In Frank Roger’s “Space Beach”:
- Okay, what is the moral when incontrovertible evidence of space aliens is turned into a theme park?
- Complete this paraphrase of Oscar Wilde: “If this is the way humanity treats its space aliens, it...”
In John W. Steele’s “The Supplication”:
- The magic symbolism of the ending does not have a counterpart or foreshadowing anywhere else in the story. Does that invalidate the ending or does the force majeure reinforce the moral?
- What is the moral? Hint: it”s not that grave robbing is bad; such a moral would be trivial.
- How does the ending differ from that of Gary Inbinder’s “To Raise a Storm,” in issue 221?
- Experiment: rewrite the ending in a realistic mode. The problem: Ed has been very smart and lucky in his career as a grave robber. How can he be stopped other than by accident?

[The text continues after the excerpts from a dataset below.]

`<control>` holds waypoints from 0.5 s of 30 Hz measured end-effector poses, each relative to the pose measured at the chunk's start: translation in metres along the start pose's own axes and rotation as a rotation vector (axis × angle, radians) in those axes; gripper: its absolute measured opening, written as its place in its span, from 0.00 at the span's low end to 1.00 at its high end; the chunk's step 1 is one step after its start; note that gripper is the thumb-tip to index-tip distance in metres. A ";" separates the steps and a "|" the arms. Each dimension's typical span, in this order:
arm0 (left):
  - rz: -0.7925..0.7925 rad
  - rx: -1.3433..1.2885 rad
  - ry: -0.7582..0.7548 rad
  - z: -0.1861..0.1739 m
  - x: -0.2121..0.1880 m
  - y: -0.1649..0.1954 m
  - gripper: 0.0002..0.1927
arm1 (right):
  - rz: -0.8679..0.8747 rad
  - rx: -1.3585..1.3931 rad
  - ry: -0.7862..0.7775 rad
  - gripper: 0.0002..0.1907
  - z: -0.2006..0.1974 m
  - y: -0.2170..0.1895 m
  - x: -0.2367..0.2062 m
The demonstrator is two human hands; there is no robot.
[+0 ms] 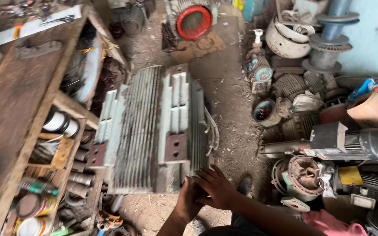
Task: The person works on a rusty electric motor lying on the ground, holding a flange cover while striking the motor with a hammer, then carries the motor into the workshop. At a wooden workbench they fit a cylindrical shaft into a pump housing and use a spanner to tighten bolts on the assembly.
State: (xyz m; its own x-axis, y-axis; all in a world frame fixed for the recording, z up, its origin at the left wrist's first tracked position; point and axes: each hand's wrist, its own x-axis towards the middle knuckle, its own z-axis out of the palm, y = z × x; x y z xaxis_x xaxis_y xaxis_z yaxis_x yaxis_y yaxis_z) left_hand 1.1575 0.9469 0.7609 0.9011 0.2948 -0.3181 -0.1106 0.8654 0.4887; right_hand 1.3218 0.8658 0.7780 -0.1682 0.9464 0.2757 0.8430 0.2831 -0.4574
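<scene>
Big finned motor (152,126) lies on the dirt floor (232,109) beside the wooden bench (18,100). Both hands are on its near end: right hand (215,188) flat, fingers spread on the edge, left hand (188,201) tucked beneath it, grip hidden.

The large ribbed metal motor housing (154,131) lies on the dirt floor (232,109). A long wooden workbench (18,109) stands to its left (smaller motors (351,144) crowd the right).
</scene>
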 end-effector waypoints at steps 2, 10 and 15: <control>0.005 0.000 0.015 0.001 0.023 0.003 0.56 | -0.024 0.020 -0.007 0.40 -0.007 0.027 0.003; -0.115 -0.014 0.061 0.048 0.189 0.006 0.54 | 0.096 0.008 0.023 0.43 -0.082 0.166 -0.004; -0.189 0.001 -0.033 0.089 0.285 -0.002 0.53 | 0.215 -0.036 0.017 0.44 -0.140 0.236 -0.027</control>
State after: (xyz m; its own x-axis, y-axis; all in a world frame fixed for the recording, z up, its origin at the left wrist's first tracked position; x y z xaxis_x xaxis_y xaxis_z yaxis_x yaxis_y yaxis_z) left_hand 1.4517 0.9927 0.7417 0.9192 0.1132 -0.3772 0.0624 0.9038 0.4235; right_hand 1.5970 0.8851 0.7813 0.0258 0.9815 0.1897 0.8765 0.0691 -0.4764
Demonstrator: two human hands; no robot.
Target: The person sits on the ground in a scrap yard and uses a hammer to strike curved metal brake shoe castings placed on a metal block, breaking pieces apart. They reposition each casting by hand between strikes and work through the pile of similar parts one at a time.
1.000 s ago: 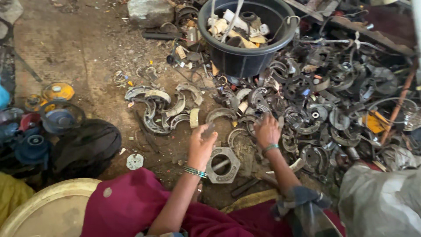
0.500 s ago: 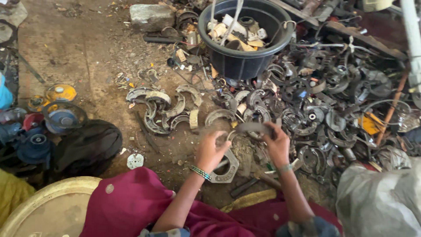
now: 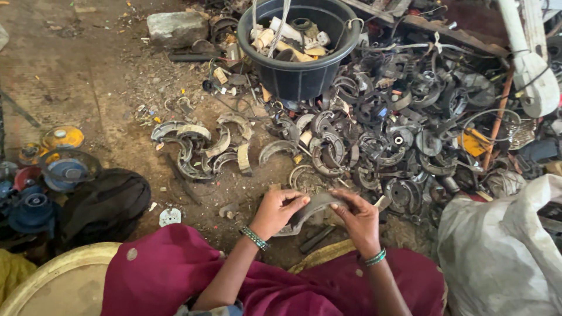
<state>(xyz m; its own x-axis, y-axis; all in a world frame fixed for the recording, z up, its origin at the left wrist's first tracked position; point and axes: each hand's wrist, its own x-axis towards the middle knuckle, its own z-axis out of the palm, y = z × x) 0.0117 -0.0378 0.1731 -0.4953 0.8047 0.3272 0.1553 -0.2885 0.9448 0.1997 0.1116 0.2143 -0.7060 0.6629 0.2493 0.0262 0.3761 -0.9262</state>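
While a heap of scrap brake parts (image 3: 404, 134) spreads right of the black bucket (image 3: 300, 50), the left hand (image 3: 278, 210) and right hand (image 3: 358, 217), nearer than it, each close on one end of a curved brake shoe (image 3: 313, 208), steadying it.

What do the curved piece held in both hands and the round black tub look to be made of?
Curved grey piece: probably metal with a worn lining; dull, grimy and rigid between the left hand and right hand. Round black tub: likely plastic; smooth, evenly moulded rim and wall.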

Robert A. Dollesin’s “Café Lost”:
- Can you remember other stories in Bewildering Stories that echo the theme of a couple that don’t communicate?
- List the references that utilize the sense of touch rather than that of sight.

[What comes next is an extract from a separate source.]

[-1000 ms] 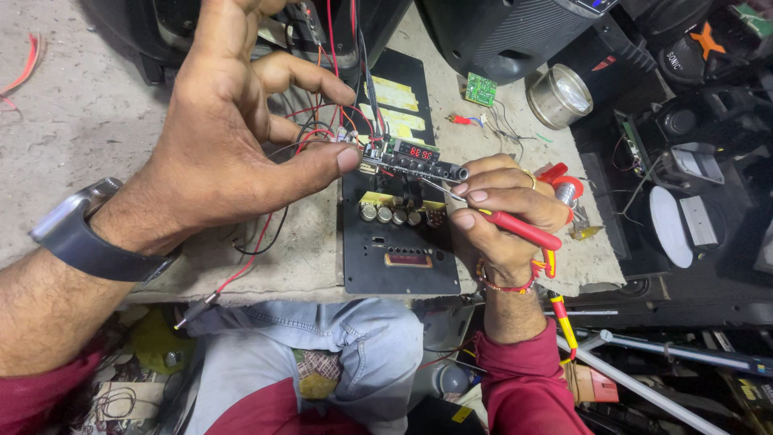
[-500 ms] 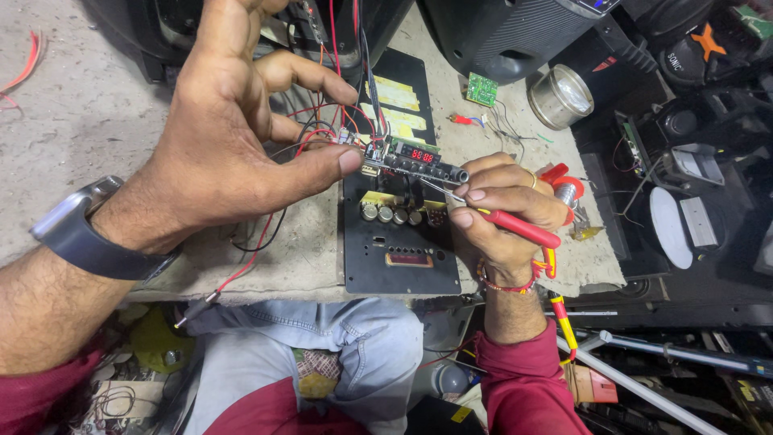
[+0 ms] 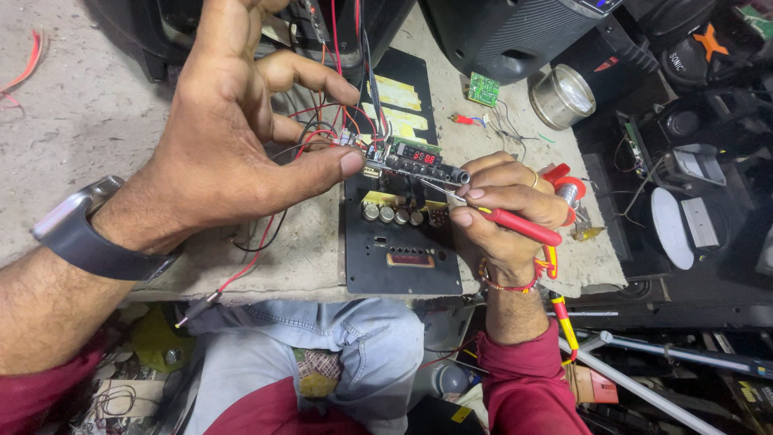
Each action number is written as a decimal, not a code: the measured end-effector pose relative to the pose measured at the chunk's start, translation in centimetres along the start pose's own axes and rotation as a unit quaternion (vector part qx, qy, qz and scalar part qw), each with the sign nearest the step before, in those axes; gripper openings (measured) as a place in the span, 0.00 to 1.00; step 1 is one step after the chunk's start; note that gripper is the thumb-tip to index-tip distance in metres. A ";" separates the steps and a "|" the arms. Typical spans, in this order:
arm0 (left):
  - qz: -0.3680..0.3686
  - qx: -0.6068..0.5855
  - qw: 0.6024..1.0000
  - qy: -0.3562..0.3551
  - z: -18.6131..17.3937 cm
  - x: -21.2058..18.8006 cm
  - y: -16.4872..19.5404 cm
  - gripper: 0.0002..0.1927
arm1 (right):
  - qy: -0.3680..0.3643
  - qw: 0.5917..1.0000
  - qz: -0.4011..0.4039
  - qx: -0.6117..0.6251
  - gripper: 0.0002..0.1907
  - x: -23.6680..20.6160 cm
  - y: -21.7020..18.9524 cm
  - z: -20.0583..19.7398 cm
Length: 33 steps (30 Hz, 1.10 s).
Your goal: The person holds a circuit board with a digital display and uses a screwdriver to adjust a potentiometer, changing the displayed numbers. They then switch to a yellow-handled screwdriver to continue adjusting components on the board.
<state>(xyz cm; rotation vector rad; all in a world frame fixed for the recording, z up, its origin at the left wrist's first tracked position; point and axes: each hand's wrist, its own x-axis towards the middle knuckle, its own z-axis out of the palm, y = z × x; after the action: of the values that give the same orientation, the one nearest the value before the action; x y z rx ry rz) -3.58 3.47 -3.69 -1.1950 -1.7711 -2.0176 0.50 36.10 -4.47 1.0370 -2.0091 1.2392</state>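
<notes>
My left hand (image 3: 233, 137) pinches a small black circuit module (image 3: 415, 159) with a red lit display, thumb at its left end, wires running up from it. My right hand (image 3: 503, 213) grips a red-handled screwdriver (image 3: 515, 224), and its metal tip touches the module's lower edge near the right end. Both hands hover over a black rectangular panel (image 3: 403, 262) with a row of round knobs, lying on the grey work surface. Red and black wires (image 3: 258, 250) trail from the module toward the near edge.
A small green circuit board (image 3: 483, 89) and a shiny metal tin (image 3: 561, 97) lie at the back right. A black speaker cabinet (image 3: 507, 36) stands behind. Solder wire and red tools (image 3: 568, 189) sit by my right hand. My knees in jeans (image 3: 322, 354) are below the surface edge.
The module has shifted slightly left and down in my left hand's grip; the screwdriver tip stays on it. The hands have otherwise barely moved.
</notes>
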 end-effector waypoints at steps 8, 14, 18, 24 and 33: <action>0.060 0.008 0.998 -0.012 -0.1 -0.1 -0.7 0.53 | -0.012 1.000 0.004 0.017 0.12 0.1 0.2 -0.1; 0.055 0.007 0.998 -0.013 -0.3 -0.3 -1.0 0.54 | -0.017 1.000 0.008 0.013 0.12 0.1 0.2 -0.2; 0.061 0.008 0.998 -0.014 -0.3 -0.3 -1.1 0.53 | -0.007 1.000 0.016 0.015 0.12 -0.1 0.1 -0.1; 0.059 0.009 0.998 -0.012 -0.3 -0.4 -1.3 0.54 | -0.009 1.000 0.008 0.007 0.12 -0.1 0.2 -0.1; 0.049 0.000 0.999 -0.009 -0.2 -0.3 -1.1 0.55 | -0.012 1.000 0.015 0.017 0.12 0.0 0.3 -0.1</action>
<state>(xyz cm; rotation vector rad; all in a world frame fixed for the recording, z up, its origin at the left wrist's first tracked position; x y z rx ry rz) -4.19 3.49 -4.70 -1.2783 -1.6848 -1.9574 0.29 36.26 -4.59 1.0455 -2.0354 1.2870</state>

In Tim Simmons’ “Dishes in the Sync”:
- Kevin apparently goes “out of sync” with time only when Janice leaves the house. Why might that be?
- How does the ending resemble that of “The Supplication”?
- What would the story become if it were written in realistic mode; i.e. Janice returns home to find Kevin’s skeleton on the bed?
Literary genres may be a marketing category or device today, as Tamara Sheehan says in “Defining Our Beloved Genre.” But have they always been that, and is that all they are?